◆ Task inputs ◆
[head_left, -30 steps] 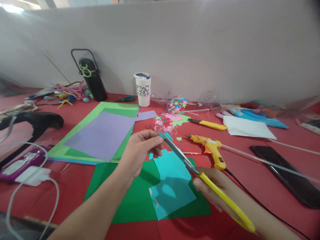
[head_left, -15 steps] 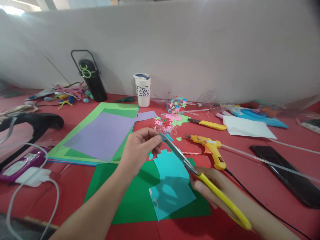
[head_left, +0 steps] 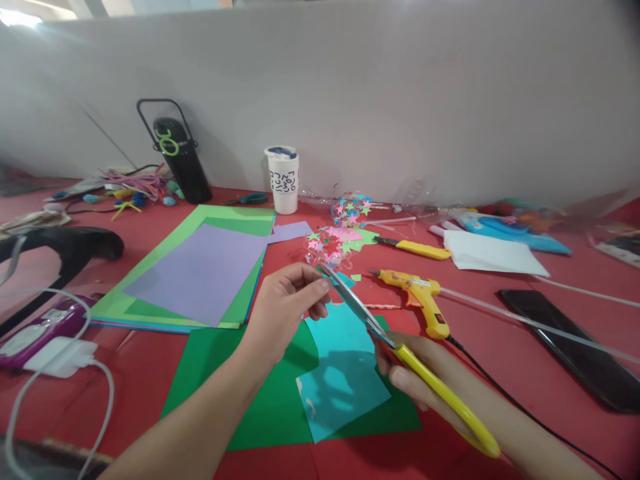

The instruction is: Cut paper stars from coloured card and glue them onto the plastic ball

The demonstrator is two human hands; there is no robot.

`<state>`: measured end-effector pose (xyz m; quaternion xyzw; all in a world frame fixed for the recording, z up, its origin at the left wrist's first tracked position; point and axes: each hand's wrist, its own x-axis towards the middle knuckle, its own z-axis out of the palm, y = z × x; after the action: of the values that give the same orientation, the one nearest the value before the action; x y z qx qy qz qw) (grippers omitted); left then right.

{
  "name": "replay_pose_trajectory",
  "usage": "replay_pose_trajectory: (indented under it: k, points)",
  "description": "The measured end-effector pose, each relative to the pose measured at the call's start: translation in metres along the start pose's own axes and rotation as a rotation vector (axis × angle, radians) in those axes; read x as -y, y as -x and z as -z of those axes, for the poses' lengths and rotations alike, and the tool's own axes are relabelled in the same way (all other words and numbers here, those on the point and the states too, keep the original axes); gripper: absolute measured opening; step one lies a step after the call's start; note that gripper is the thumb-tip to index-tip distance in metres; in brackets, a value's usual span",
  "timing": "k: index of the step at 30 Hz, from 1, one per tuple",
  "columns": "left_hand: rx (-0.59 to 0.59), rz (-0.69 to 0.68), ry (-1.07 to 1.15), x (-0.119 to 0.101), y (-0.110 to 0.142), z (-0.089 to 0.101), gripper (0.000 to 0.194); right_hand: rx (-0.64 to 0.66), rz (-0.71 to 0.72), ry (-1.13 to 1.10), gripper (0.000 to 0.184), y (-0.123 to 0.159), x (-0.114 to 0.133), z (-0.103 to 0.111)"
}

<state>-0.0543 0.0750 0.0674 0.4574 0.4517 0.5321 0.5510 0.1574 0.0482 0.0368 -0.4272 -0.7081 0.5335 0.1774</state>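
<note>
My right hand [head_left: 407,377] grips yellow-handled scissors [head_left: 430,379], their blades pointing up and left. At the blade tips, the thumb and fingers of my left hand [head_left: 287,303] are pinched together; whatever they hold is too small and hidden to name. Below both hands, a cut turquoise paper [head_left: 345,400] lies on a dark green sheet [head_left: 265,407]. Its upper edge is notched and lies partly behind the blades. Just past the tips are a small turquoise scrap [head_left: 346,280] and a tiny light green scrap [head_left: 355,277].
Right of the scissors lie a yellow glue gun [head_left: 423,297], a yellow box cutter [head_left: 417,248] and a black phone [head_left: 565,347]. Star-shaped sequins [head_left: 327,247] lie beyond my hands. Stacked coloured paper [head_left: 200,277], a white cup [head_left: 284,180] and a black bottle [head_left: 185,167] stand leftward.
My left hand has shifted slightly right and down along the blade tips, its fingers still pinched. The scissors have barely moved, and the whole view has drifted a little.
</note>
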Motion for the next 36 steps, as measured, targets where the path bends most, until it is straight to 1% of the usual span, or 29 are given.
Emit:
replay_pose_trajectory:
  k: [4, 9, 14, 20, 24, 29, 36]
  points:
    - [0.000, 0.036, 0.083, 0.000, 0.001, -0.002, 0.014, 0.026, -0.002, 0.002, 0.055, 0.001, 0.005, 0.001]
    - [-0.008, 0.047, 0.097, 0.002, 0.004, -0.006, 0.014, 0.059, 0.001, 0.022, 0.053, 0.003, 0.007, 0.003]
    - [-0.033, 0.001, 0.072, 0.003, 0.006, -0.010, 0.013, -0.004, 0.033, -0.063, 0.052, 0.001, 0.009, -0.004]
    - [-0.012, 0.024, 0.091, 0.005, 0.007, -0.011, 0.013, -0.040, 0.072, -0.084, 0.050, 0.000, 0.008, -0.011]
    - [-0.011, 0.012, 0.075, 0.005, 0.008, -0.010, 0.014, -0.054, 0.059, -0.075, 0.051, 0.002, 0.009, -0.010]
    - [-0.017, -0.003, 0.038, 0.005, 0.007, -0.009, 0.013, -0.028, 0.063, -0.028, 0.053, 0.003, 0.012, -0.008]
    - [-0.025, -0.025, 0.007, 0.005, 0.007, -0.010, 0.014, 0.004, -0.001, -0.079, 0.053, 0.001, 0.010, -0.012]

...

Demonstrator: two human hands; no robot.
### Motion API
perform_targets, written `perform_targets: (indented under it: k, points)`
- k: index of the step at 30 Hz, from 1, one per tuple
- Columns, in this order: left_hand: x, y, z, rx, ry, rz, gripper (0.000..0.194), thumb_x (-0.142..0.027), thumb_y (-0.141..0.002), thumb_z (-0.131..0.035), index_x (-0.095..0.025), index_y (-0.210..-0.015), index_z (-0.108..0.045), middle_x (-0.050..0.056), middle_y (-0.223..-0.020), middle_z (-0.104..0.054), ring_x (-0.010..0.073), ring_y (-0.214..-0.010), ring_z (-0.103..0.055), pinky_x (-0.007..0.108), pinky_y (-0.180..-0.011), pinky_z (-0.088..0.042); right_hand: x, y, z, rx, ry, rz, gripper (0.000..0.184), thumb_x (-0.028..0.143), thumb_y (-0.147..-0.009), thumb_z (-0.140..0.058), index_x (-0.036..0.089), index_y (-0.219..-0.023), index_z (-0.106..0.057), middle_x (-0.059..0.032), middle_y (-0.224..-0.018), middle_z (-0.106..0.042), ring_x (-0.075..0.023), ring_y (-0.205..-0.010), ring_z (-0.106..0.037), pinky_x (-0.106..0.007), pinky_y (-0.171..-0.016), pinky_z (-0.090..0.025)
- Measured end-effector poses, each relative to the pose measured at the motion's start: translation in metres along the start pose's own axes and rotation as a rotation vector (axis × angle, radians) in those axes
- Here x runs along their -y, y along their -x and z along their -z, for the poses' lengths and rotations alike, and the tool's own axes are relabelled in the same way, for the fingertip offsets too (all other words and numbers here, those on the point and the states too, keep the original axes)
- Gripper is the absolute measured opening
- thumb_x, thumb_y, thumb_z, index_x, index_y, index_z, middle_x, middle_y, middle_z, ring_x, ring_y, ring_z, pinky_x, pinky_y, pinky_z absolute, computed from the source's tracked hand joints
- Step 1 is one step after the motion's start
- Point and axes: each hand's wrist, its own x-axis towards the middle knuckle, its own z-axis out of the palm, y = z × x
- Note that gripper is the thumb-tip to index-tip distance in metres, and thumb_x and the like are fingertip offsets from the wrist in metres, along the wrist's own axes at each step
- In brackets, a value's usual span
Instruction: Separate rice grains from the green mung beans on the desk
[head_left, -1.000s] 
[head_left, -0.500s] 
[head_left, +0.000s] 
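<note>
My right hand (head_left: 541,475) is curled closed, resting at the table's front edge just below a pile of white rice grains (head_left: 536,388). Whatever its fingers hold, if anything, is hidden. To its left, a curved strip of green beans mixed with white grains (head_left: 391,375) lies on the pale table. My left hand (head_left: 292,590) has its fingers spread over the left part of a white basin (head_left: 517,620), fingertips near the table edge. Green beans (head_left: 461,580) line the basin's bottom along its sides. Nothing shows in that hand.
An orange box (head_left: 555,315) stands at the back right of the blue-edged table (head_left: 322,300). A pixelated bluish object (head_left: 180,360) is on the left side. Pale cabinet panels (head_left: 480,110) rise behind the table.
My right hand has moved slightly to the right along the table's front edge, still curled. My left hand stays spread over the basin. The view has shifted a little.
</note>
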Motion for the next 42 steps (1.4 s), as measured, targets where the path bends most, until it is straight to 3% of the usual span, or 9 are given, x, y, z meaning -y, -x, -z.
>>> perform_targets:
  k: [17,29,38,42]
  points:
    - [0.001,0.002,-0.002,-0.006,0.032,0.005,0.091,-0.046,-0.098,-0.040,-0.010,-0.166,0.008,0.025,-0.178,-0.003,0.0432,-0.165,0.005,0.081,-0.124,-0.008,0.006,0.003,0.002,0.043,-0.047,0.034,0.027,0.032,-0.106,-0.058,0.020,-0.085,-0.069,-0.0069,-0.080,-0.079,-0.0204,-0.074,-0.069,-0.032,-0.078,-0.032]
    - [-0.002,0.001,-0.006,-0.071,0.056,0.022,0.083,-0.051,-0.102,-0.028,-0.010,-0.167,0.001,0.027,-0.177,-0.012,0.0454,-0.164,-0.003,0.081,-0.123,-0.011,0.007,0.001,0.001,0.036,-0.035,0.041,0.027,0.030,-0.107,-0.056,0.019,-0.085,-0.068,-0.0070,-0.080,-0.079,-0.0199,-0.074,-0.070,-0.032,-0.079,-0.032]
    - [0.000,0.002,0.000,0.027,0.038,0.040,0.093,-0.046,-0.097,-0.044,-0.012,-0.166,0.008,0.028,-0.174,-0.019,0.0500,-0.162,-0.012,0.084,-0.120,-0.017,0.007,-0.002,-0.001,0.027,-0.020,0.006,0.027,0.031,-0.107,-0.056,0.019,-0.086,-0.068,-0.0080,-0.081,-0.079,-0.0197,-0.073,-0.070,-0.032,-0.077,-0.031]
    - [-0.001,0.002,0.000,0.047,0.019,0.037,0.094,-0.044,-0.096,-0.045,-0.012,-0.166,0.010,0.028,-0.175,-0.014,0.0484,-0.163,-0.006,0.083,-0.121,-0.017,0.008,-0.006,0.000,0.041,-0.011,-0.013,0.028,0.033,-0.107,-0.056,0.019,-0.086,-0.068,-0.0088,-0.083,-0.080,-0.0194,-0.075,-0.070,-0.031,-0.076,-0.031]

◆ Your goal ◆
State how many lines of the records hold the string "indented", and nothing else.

◆ Response for this exercise ◆
2